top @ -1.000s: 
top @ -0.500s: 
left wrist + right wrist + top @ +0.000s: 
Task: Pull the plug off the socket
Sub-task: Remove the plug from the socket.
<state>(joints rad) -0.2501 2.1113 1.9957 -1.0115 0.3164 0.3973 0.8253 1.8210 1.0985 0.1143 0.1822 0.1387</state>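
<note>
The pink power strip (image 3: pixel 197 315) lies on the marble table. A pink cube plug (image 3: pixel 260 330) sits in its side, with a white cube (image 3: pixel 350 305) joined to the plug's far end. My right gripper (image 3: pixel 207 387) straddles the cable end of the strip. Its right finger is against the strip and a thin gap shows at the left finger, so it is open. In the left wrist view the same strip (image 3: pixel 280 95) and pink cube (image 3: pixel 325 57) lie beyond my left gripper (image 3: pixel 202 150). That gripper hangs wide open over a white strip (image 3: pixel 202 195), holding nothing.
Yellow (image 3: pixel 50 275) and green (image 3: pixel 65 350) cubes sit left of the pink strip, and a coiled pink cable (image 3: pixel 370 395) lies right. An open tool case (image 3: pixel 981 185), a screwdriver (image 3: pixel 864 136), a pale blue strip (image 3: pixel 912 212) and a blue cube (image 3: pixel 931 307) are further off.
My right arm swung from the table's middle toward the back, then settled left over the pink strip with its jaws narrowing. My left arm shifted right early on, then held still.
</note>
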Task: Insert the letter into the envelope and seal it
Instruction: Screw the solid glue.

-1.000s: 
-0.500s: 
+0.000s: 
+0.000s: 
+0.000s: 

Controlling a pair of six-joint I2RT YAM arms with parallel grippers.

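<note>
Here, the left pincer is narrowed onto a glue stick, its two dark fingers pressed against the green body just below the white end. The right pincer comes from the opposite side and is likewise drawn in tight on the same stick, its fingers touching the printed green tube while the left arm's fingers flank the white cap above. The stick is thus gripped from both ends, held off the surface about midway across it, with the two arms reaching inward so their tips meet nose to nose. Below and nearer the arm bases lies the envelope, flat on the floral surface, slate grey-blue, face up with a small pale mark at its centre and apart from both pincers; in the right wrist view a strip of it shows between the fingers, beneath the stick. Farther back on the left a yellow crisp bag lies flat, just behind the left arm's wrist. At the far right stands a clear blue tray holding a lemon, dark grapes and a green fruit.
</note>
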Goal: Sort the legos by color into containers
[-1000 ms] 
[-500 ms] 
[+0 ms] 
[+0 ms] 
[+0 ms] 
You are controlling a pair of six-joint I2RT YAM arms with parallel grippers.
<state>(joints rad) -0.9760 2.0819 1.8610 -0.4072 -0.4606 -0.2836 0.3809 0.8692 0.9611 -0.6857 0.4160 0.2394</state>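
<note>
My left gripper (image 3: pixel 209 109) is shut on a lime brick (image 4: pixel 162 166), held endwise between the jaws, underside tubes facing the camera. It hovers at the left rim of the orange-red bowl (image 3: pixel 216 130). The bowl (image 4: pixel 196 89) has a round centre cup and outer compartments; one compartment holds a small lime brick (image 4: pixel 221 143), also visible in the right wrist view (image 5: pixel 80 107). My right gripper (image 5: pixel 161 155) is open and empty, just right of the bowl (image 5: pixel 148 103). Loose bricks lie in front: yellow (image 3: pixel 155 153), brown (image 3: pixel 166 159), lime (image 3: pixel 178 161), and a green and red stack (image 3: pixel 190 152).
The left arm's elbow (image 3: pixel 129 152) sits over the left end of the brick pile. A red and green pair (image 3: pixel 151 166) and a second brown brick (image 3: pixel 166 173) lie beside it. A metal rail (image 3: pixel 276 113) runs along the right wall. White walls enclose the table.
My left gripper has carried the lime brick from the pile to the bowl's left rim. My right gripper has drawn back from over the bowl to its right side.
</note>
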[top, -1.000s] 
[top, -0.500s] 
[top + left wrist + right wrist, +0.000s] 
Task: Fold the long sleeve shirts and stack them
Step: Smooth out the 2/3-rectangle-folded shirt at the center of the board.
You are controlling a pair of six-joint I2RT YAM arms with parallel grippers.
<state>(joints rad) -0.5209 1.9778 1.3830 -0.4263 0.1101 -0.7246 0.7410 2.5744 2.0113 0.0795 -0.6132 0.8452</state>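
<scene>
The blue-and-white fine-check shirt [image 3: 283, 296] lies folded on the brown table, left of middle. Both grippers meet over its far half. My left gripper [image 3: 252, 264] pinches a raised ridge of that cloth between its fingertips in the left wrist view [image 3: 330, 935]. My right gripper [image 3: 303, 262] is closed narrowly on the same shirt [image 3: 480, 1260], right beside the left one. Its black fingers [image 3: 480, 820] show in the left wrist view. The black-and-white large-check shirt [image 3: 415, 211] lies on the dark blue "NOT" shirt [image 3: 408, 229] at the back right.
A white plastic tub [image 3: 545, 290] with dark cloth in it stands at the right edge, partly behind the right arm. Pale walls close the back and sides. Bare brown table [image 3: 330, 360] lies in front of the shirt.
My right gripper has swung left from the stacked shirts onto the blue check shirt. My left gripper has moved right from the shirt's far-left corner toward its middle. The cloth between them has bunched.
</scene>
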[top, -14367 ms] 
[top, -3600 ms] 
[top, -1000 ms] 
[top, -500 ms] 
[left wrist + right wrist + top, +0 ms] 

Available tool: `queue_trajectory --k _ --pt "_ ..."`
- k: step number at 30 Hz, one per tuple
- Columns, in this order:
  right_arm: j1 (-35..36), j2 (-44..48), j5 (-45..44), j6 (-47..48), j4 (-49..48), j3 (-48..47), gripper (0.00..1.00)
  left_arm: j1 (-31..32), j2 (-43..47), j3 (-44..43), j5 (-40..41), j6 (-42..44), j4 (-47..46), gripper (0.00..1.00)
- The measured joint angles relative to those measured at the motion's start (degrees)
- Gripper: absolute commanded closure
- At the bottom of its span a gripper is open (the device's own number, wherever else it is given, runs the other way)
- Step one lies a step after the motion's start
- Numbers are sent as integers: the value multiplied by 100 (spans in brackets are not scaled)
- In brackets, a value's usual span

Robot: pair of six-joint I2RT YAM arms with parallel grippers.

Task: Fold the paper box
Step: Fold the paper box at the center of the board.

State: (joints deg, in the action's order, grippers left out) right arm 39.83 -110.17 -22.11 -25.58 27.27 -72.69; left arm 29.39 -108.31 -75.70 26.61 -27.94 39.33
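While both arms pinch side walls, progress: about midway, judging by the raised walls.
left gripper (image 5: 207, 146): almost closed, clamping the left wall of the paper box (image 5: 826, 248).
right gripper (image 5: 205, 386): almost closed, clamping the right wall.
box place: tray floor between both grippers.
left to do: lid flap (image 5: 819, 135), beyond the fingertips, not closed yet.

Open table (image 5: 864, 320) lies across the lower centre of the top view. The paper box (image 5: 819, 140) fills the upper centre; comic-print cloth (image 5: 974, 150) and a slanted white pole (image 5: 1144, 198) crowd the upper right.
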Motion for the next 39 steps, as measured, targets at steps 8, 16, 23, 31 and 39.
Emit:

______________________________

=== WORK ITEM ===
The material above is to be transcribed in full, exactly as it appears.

=== SOLUTION FOR THIS EXERCISE ===
top @ -1.000s: 
top @ -0.500s: 
left wrist + right wrist + top @ +0.000s: 
Task: Pull the plug off the socket
Sub-task: Remove the plug from the socket.
<state>(joints rad) -0.2501 2.1113 1.9957 -1.0115 0.3164 0.3973 0.8253 1.8210 1.0985 0.1143 0.1822 0.1387</state>
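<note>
The pink power strip (image 3: pixel 197 315) lies on the marble table. A pink cube plug (image 3: pixel 260 330) sits in its side, with a white cube (image 3: pixel 350 305) joined to the plug's far end. My right gripper (image 3: pixel 207 387) straddles the cable end of the strip. Its right finger is against the strip and a thin gap shows at the left finger, so it is open. In the left wrist view the same strip (image 3: pixel 280 95) and pink cube (image 3: pixel 325 57) lie beyond my left gripper (image 3: pixel 202 150). That gripper hangs wide open over a white strip (image 3: pixel 202 195), holding nothing.
Yellow (image 3: pixel 50 275) and green (image 3: pixel 65 350) cubes sit left of the pink strip, and a coiled pink cable (image 3: pixel 370 395) lies right. An open tool case (image 3: pixel 981 185), a screwdriver (image 3: pixel 864 136), a pale blue strip (image 3: pixel 912 212) and a blue cube (image 3: pixel 931 307) are further off.
My right arm swung from the table's middle toward the back, then settled left over the pink strip with its jaws narrowing. My left arm shifted right early on, then held still.
</note>
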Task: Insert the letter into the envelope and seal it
Instruction: Screw the solid glue.

-1.000s: 
-0.500s: 
+0.000s: 
+0.000s: 
+0.000s: 

Controlling a pair of six-joint I2RT YAM arms with parallel grippers.

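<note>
Here, the left pincer is narrowed onto a glue stick, its two dark fingers pressed against the green body just below the white end. The right pincer comes from the opposite side and is likewise drawn in tight on the same stick, its fingers touching the printed green tube while the left arm's fingers flank the white cap above. The stick is thus gripped from both ends, held off the surface about midway across it, with the two arms reaching inward so their tips meet nose to nose. Below and nearer the arm bases lies the envelope, flat on the floral surface, slate grey-blue, face up with a small pale mark at its centre and apart from both pincers; in the right wrist view a strip of it shows between the fingers, beneath the stick. Farther back on the left a yellow crisp bag lies flat, just behind the left arm's wrist. At the far right stands a clear blue tray holding a lemon, dark grapes and a green fruit.
</note>
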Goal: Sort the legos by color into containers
[-1000 ms] 
[-500 ms] 
[+0 ms] 
[+0 ms] 
[+0 ms] 
You are controlling a pair of six-joint I2RT YAM arms with parallel grippers.
<state>(joints rad) -0.9760 2.0819 1.8610 -0.4072 -0.4606 -0.2836 0.3809 0.8692 0.9611 -0.6857 0.4160 0.2394</state>
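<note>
My left gripper (image 3: pixel 209 109) is shut on a lime brick (image 4: pixel 162 166), held endwise between the jaws, underside tubes facing the camera. It hovers at the left rim of the orange-red bowl (image 3: pixel 216 130). The bowl (image 4: pixel 196 89) has a round centre cup and outer compartments; one compartment holds a small lime brick (image 4: pixel 221 143), also visible in the right wrist view (image 5: pixel 80 107). My right gripper (image 5: pixel 161 155) is open and empty, just right of the bowl (image 5: pixel 148 103). Loose bricks lie in front: yellow (image 3: pixel 155 153), brown (image 3: pixel 166 159), lime (image 3: pixel 178 161), and a green and red stack (image 3: pixel 190 152).
The left arm's elbow (image 3: pixel 129 152) sits over the left end of the brick pile. A red and green pair (image 3: pixel 151 166) and a second brown brick (image 3: pixel 166 173) lie beside it. A metal rail (image 3: pixel 276 113) runs along the right wall. White walls enclose the table.
My left gripper has carried the lime brick from the pile to the bowl's left rim. My right gripper has drawn back from over the bowl to its right side.
</note>
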[top, -1.000s] 
[top, -0.500s] 
[top + left wrist + right wrist, +0.000s] 
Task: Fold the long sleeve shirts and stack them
Step: Smooth out the 2/3-rectangle-folded shirt at the center of the board.
You are controlling a pair of six-joint I2RT YAM arms with parallel grippers.
<state>(joints rad) -0.5209 1.9778 1.3830 -0.4263 0.1101 -0.7246 0.7410 2.5744 2.0113 0.0795 -0.6132 0.8452</state>
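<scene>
The blue-and-white fine-check shirt [image 3: 283, 296] lies folded on the brown table, left of middle. Both grippers meet over its far half. My left gripper [image 3: 252, 264] pinches a raised ridge of that cloth between its fingertips in the left wrist view [image 3: 330, 935]. My right gripper [image 3: 303, 262] is closed narrowly on the same shirt [image 3: 480, 1260], right beside the left one. Its black fingers [image 3: 480, 820] show in the left wrist view. The black-and-white large-check shirt [image 3: 415, 211] lies on the dark blue "NOT" shirt [image 3: 408, 229] at the back right.
A white plastic tub [image 3: 545, 290] with dark cloth in it stands at the right edge, partly behind the right arm. Pale walls close the back and sides. Bare brown table [image 3: 330, 360] lies in front of the shirt.
My right gripper has swung left from the stacked shirts onto the blue check shirt. My left gripper has moved right from the shirt's far-left corner toward its middle. The cloth between them has bunched.
</scene>
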[top, -14367 ms] 
[top, -3600 ms] 
[top, -1000 ms] 
[top, -500 ms] 
[left wrist + right wrist + top, +0 ms] 

Available tool: `queue_trajectory --k _ --pt "_ ..."`
- k: step number at 30 Hz, one per tuple
- Columns, in this order:
  right_arm: j1 (-35..36), j2 (-44..48), j5 (-45..44), j6 (-47..48), j4 (-49..48), j3 (-48..47), gripper (0.00..1.00)
  left_arm: j1 (-31..32), j2 (-43..47), j3 (-44..43), j5 (-40..41), j6 (-42..44), j4 (-47..46), gripper (0.00..1.00)
- The measured joint angles relative to those measured at the motion's start (degrees)
- Gripper: absolute commanded closure
- At the bottom of its span a gripper is open (the device's own number, wherever else it is given, runs the other way)
- Step one lies a step after the motion's start
- Numbers are sent as integers: the value multiplied by 100 (spans in brackets are not scaled)
- In brackets, a value's usual span

Robot: pair of six-joint I2RT YAM arms with parallel grippers.

Task: Fold the paper box
Step: Fold the paper box at the center of the board.

State: (joints deg, in the action's order, grippers left out) right arm 39.83 -110.17 -22.11 -25.58 27.27 -72.69; left arm 29.39 -108.31 -75.70 26.61 -27.94 39.33
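While both arms pinch side walls, progress: about midway, judging by the raised walls.
left gripper (image 5: 207, 146): almost closed, clamping the left wall of the paper box (image 5: 826, 248).
right gripper (image 5: 205, 386): almost closed, clamping the right wall.
box place: tray floor between both grippers.
left to do: lid flap (image 5: 819, 135), beyond the fingertips, not closed yet.

Open table (image 5: 864, 320) lies across the lower centre of the top view. The paper box (image 5: 819, 140) fills the upper centre; comic-print cloth (image 5: 974, 150) and a slanted white pole (image 5: 1144, 198) crowd the upper right.
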Motion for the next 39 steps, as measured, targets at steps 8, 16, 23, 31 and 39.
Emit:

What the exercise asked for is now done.